Autrice, illustratrice, scénariste et réalisatrice, elle occupait une place singulière dans le paysage artistique contemporain. Peu de créatrices auront su comme elle transformer une histoire profondément personnelle en une œuvre capable de parler au monde entier.
Avec "Persepolis", d’abord en bande dessinée puis au cinéma, elle avait donné un visage et une voix à une génération prise entre plusieurs mondes, entre l’Iran et l’exil, entre l’histoire collective et l’émancipation individuelle. Coréalisé avec Vincent Paronnaud, le film fut consacré par le Prix du Jury au Festival de Cannes en 2007, deux César et une nomination à l’Oscar du meilleur film d’animation.
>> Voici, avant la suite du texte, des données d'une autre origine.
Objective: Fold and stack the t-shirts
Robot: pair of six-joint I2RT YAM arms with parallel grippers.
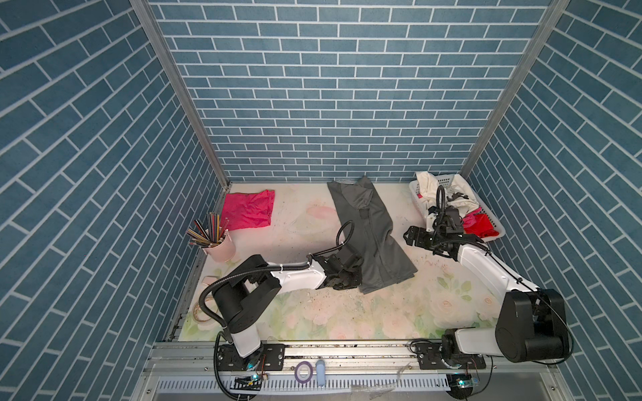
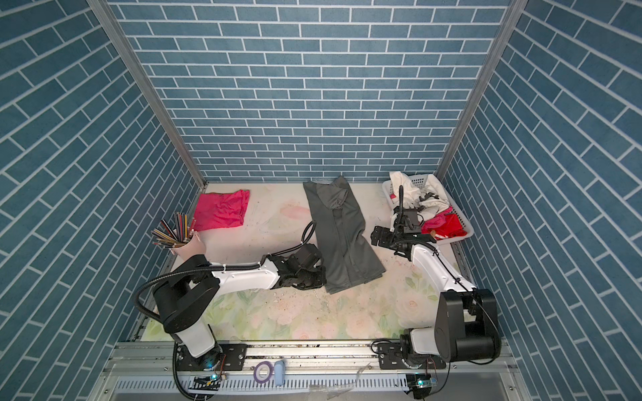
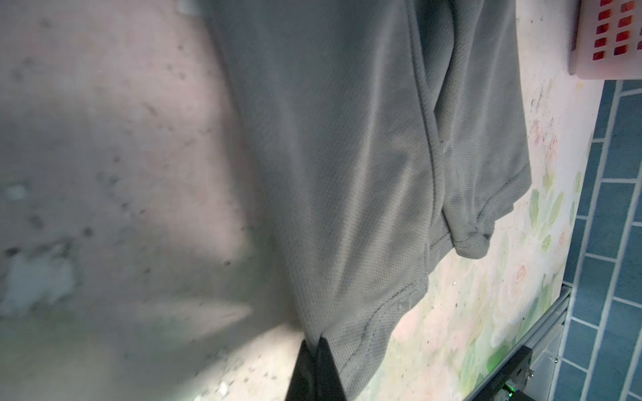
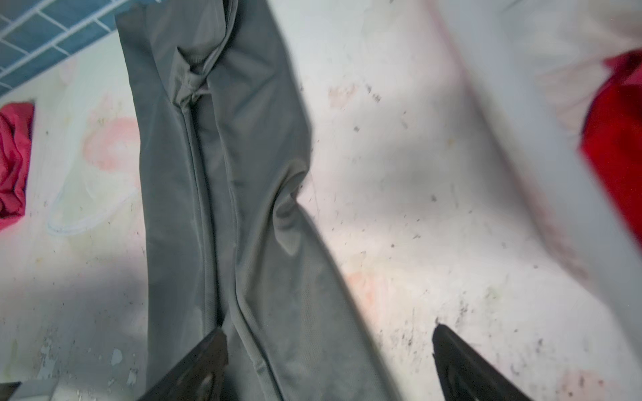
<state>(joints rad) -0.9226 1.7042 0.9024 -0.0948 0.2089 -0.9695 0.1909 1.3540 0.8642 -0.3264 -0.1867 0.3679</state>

Son cinéma a ensuite poursuivi cette exploration des destins singuliers et des trajectoires de résistance. De "Poulet aux prunes" à "Radioactive", consacré à Marie Curie, en passant par "The Voices" ou "Paradis Paris", elle n’a cessé de mettre en scène des personnages refusant les assignations et cherchant leur propre chemin. Son regard, à la fois poétique, ironique et profondément humaniste, donnait à chacun de ses films une tonalité immédiatement reconnaissable.
Marjane Satrapi concevait l’art comme un espace de liberté, mais aussi comme une responsabilité. Membre de la commission de l’avance sur recettes du CNC entre 2004 et 2007, élue à l’Académie des beaux-arts en 2024, elle fut également une voix importante de la lutte pour les droits et la dignité des femmes. Cet engagement, qui traversait toute son œuvre, elle l’a prolongé par un geste collectif en dirigeant l’ouvrage "Femme, Vie, Liberté" après la mort de Mahsa Amini.
J’adresse mes pensées les plus sincères à sa famille, à ses proches et à toutes celles et ceux, innombrables, pour qui son œuvre a profondément compté ».